*TASK BRIEF*:
Count every line of the data that includes "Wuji". State only the number.

ENTRIES PROVIDED: Begin

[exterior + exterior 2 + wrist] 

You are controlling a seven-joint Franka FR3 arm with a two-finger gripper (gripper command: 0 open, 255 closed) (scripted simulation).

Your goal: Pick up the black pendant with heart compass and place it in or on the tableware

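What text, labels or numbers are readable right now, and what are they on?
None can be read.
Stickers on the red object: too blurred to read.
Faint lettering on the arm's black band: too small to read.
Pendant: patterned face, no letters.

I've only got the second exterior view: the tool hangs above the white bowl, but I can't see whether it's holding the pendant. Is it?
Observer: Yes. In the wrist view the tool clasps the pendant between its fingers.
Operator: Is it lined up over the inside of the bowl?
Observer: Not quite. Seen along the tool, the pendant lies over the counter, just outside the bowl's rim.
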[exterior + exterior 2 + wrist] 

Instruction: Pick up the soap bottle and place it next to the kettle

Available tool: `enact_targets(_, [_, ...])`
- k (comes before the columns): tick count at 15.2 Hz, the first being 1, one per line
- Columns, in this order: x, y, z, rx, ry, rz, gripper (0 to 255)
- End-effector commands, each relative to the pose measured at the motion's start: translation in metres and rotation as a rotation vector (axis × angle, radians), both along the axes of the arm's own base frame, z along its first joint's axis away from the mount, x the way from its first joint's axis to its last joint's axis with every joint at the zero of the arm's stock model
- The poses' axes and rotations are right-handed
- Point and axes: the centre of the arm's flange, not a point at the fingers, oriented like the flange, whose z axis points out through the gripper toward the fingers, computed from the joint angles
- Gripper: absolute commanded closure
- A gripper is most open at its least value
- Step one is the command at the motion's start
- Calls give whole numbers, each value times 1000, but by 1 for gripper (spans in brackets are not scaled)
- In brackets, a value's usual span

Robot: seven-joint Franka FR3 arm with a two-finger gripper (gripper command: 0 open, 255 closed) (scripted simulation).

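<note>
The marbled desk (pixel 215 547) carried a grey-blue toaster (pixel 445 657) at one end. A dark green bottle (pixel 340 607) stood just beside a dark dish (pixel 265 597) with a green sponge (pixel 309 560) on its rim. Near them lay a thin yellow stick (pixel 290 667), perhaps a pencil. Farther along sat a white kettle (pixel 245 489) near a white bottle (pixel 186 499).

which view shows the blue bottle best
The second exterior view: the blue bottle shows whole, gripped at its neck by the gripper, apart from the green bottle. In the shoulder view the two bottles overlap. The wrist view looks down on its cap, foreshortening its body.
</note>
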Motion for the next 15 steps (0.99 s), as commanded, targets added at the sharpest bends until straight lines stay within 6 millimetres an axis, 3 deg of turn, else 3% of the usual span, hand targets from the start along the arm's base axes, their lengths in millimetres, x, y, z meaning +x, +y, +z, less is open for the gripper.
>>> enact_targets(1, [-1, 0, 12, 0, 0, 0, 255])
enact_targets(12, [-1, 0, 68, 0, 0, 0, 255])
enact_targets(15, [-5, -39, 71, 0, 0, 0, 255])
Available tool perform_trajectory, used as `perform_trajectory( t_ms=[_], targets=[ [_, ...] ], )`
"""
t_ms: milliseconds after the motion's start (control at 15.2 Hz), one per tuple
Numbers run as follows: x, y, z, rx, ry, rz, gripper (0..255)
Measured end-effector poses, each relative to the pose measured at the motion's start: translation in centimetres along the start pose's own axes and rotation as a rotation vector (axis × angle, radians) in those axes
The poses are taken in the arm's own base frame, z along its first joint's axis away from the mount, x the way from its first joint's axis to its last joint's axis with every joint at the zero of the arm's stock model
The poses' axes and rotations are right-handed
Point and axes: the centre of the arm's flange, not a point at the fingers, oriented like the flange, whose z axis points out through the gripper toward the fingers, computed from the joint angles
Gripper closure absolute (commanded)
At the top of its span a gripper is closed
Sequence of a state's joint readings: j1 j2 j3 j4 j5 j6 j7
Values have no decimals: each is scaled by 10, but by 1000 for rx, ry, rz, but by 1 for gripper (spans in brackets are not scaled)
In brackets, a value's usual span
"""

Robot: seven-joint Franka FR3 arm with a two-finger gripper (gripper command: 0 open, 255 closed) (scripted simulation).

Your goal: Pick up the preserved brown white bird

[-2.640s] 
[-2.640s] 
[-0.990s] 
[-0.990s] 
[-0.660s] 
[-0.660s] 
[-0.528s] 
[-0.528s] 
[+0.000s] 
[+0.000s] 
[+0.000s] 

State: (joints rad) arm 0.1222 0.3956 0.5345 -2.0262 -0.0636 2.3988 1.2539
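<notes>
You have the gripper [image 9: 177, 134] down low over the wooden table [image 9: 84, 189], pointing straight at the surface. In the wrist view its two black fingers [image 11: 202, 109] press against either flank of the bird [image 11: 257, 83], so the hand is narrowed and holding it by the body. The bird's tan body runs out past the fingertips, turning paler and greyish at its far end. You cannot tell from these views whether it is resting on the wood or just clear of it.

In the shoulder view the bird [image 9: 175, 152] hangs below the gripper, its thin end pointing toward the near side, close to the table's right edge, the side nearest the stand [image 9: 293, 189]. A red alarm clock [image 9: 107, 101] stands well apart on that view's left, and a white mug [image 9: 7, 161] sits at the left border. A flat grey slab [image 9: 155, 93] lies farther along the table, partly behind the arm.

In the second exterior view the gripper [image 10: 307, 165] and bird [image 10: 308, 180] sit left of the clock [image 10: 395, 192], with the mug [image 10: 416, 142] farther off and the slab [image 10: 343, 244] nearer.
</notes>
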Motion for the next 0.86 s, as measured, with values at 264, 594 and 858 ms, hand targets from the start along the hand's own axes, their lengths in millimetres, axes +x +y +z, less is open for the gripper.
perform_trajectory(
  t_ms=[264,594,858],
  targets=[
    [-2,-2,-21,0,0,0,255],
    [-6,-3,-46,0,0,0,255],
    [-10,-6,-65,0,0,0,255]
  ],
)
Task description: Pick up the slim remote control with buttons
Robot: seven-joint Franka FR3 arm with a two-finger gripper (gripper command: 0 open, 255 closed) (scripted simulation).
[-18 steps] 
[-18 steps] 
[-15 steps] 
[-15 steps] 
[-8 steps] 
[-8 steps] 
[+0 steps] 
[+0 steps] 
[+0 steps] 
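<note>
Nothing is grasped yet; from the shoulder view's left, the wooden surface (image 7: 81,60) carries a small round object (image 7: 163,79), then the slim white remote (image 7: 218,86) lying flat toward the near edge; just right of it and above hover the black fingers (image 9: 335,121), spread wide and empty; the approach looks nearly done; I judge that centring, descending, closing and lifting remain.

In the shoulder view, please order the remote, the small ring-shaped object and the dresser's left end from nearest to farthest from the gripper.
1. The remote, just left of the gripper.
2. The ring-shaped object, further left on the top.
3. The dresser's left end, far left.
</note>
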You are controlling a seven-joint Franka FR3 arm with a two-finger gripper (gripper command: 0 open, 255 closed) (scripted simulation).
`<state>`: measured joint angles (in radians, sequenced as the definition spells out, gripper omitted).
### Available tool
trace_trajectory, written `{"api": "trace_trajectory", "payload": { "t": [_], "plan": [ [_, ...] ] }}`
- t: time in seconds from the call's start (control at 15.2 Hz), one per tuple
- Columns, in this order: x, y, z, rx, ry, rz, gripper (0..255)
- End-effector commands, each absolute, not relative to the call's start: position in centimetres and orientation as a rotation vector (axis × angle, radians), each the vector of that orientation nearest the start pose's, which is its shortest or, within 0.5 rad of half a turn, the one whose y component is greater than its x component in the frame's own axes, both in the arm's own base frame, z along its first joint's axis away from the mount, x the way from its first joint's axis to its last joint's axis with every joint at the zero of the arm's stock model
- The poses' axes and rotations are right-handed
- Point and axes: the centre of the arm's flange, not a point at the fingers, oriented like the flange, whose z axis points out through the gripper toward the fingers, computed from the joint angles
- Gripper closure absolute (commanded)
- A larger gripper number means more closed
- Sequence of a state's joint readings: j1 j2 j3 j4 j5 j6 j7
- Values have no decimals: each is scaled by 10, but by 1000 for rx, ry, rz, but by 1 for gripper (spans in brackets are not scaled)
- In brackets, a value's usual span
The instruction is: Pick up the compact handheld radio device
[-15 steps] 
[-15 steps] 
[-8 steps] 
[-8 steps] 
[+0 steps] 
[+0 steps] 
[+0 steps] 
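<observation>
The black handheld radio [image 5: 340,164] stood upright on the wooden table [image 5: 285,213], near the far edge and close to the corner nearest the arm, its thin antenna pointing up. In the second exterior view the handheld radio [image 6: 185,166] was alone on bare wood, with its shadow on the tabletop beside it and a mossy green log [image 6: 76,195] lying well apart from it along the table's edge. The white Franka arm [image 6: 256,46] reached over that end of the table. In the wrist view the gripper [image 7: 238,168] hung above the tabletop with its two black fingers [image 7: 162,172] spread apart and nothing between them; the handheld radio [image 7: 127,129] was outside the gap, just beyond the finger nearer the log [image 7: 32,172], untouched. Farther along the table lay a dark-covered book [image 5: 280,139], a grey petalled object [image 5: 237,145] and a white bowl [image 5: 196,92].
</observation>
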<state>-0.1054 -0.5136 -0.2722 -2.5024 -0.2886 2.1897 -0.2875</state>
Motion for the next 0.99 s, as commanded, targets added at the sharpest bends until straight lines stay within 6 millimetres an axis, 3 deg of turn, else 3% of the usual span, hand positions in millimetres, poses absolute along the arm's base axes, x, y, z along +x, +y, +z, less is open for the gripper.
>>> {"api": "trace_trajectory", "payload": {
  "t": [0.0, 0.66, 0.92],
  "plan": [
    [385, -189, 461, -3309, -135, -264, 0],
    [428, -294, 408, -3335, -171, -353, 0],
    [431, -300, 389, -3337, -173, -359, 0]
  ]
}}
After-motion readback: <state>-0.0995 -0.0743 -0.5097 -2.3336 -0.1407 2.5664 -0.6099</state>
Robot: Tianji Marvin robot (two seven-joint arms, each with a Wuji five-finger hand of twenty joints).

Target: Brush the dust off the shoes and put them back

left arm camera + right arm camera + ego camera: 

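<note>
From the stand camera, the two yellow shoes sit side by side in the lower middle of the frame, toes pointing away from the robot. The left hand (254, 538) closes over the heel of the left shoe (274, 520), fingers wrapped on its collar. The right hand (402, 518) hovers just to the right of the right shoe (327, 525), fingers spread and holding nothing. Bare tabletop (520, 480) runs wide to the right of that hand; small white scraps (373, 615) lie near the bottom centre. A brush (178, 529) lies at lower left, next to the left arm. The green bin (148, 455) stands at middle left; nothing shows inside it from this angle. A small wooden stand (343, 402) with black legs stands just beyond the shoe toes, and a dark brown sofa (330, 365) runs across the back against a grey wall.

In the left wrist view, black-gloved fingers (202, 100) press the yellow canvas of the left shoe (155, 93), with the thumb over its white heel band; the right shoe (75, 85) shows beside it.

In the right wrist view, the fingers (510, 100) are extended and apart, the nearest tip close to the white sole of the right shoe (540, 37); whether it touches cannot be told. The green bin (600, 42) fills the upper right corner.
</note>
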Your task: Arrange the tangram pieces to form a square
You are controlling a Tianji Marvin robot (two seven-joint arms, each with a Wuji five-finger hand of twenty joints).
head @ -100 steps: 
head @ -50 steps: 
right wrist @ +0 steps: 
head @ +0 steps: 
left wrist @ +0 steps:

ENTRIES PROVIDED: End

*RESPONSE BOX*:
2